DATA
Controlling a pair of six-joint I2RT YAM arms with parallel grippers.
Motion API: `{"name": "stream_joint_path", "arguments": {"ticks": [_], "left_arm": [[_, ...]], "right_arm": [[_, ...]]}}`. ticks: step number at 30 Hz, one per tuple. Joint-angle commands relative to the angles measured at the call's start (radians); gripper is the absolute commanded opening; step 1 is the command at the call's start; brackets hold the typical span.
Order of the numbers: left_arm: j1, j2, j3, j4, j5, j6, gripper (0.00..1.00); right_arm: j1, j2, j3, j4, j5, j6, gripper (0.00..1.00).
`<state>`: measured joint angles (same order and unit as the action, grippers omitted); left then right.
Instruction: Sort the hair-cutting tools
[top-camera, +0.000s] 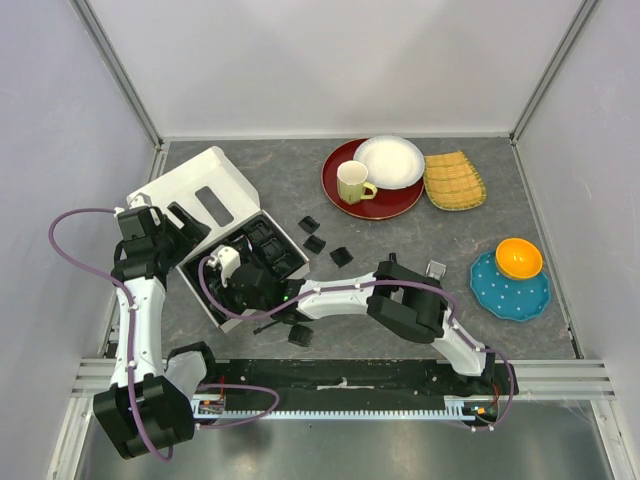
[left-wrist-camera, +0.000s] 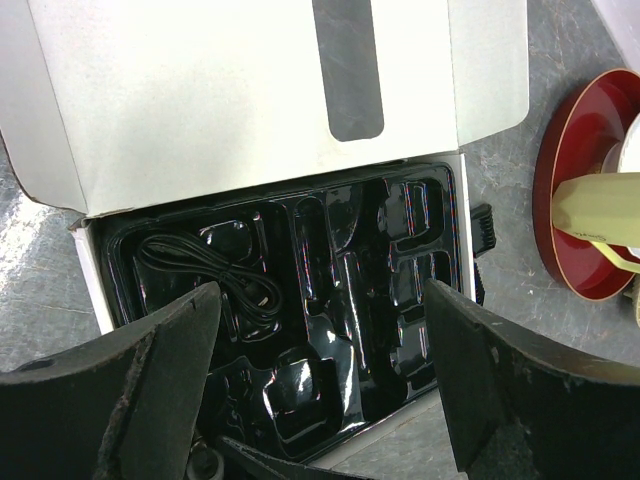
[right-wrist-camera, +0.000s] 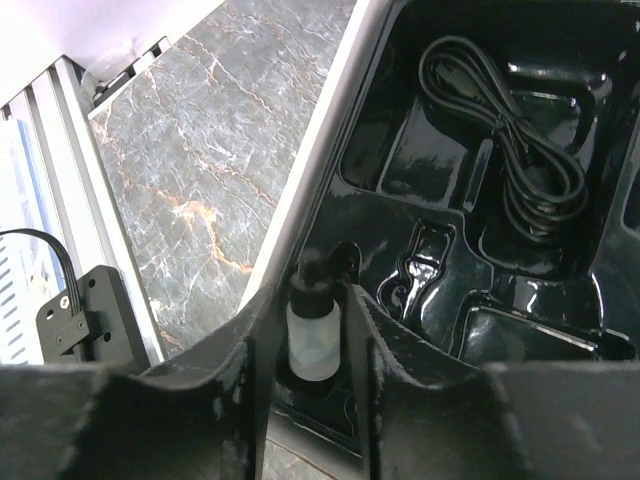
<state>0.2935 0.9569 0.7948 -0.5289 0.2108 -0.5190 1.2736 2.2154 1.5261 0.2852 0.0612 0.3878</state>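
Observation:
An open white box (top-camera: 200, 185) holds a glossy black tray (left-wrist-camera: 330, 330) with a coiled black cord (right-wrist-camera: 520, 170) in one recess. My right gripper (right-wrist-camera: 313, 300) reaches over the tray's near-left edge (top-camera: 243, 290). Its fingers hug both sides of a small white bottle with a black cap (right-wrist-camera: 313, 335) that stands in a round recess. My left gripper (left-wrist-camera: 320, 340) hovers wide open and empty above the tray, at the box's left side (top-camera: 185, 225). Black comb guards (top-camera: 315, 243) lie on the table right of the box, and one more (top-camera: 300, 335) lies in front of it.
A yellow mug (top-camera: 352, 183) and a white bowl (top-camera: 390, 160) sit on a red plate (top-camera: 390, 205) at the back. Beside it lies a bamboo mat (top-camera: 453, 180). At the right, an orange bowl (top-camera: 519, 258) rests on a blue plate (top-camera: 500, 295).

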Motion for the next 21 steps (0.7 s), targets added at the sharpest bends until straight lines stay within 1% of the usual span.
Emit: {"name": "stream_joint_path", "arguments": {"ticks": [1, 3, 7, 10, 11, 13, 15, 17, 21], "left_arm": [[0.006, -0.007, 0.021, 0.009, -0.013, -0.024, 0.88], [0.006, -0.009, 0.023, 0.009, -0.013, -0.024, 0.88], [0.009, -0.01, 0.023, 0.01, -0.014, -0.026, 0.88], [0.007, -0.01, 0.023, 0.009, -0.014, -0.024, 0.88], [0.007, -0.012, 0.023, 0.007, -0.016, -0.024, 0.88], [0.007, -0.012, 0.023, 0.009, -0.016, -0.026, 0.88], [0.007, -0.014, 0.023, 0.007, -0.016, -0.026, 0.88], [0.007, -0.014, 0.023, 0.007, -0.016, -0.024, 0.88], [0.009, -0.015, 0.023, 0.007, -0.016, -0.024, 0.88]], "right_arm": [[0.004, -0.009, -0.02, 0.02, -0.015, -0.003, 0.46], [0.004, -0.019, -0.02, 0.019, -0.018, 0.006, 0.52], [0.004, -0.042, 0.009, -0.027, -0.011, 0.026, 0.54], [0.004, -0.049, 0.017, -0.049, 0.012, 0.033, 0.48], [0.003, -0.051, 0.023, -0.052, 0.023, 0.034, 0.44], [0.004, -0.051, 0.025, -0.055, 0.029, 0.036, 0.39], [0.004, -0.043, 0.028, -0.057, 0.029, 0.037, 0.31], [0.004, -0.034, 0.038, -0.069, 0.029, 0.037, 0.27], [0.003, -0.022, 0.04, -0.081, 0.038, 0.04, 0.22]]}}
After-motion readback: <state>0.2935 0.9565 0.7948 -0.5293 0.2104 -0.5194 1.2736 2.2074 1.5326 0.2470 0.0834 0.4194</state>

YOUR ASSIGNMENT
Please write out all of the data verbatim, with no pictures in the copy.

EXERCISE ANSWER
Controlling a pair of six-joint I2RT YAM arms with parallel grippers.
Motion API: `{"name": "stream_joint_path", "arguments": {"ticks": [_], "left_arm": [[_, ...]], "right_arm": [[_, ...]]}}`. ticks: step number at 30 Hz, one per tuple. Joint-angle commands relative to the angles measured at the call's start (radians); gripper is the absolute commanded opening; step 1 is the command at the call's start; brackets hold the typical span.
Order of the numbers: left_arm: j1, j2, j3, j4, j5, j6, gripper (0.00..1.00); right_arm: j1, j2, j3, j4, j5, j6, gripper (0.00..1.00).
`<state>`: measured joint angles (same order and unit as the action, grippers omitted); left then right.
Instruction: Sort the hair-cutting tools
[top-camera, +0.000s] 
[left-wrist-camera, +0.000s] 
[right-wrist-camera, +0.000s] 
<state>0.2935 0.9569 0.7948 -0.5289 0.2108 -0.5190 1.2736 2.2154 1.5261 0.2852 0.0612 0.3878</state>
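Observation:
An open white box (top-camera: 200, 185) holds a glossy black tray (left-wrist-camera: 330, 330) with a coiled black cord (right-wrist-camera: 520, 170) in one recess. My right gripper (right-wrist-camera: 313, 300) reaches over the tray's near-left edge (top-camera: 243, 290). Its fingers hug both sides of a small white bottle with a black cap (right-wrist-camera: 313, 335) that stands in a round recess. My left gripper (left-wrist-camera: 320, 340) hovers wide open and empty above the tray, at the box's left side (top-camera: 185, 225). Black comb guards (top-camera: 315, 243) lie on the table right of the box, and one more (top-camera: 300, 335) lies in front of it.
A yellow mug (top-camera: 352, 183) and a white bowl (top-camera: 390, 160) sit on a red plate (top-camera: 390, 205) at the back. Beside it lies a bamboo mat (top-camera: 453, 180). At the right, an orange bowl (top-camera: 519, 258) rests on a blue plate (top-camera: 500, 295).
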
Motion for the next 21 steps (0.7 s), targets added at the sharpest bends until straight lines stay within 1% of the usual span.
Emit: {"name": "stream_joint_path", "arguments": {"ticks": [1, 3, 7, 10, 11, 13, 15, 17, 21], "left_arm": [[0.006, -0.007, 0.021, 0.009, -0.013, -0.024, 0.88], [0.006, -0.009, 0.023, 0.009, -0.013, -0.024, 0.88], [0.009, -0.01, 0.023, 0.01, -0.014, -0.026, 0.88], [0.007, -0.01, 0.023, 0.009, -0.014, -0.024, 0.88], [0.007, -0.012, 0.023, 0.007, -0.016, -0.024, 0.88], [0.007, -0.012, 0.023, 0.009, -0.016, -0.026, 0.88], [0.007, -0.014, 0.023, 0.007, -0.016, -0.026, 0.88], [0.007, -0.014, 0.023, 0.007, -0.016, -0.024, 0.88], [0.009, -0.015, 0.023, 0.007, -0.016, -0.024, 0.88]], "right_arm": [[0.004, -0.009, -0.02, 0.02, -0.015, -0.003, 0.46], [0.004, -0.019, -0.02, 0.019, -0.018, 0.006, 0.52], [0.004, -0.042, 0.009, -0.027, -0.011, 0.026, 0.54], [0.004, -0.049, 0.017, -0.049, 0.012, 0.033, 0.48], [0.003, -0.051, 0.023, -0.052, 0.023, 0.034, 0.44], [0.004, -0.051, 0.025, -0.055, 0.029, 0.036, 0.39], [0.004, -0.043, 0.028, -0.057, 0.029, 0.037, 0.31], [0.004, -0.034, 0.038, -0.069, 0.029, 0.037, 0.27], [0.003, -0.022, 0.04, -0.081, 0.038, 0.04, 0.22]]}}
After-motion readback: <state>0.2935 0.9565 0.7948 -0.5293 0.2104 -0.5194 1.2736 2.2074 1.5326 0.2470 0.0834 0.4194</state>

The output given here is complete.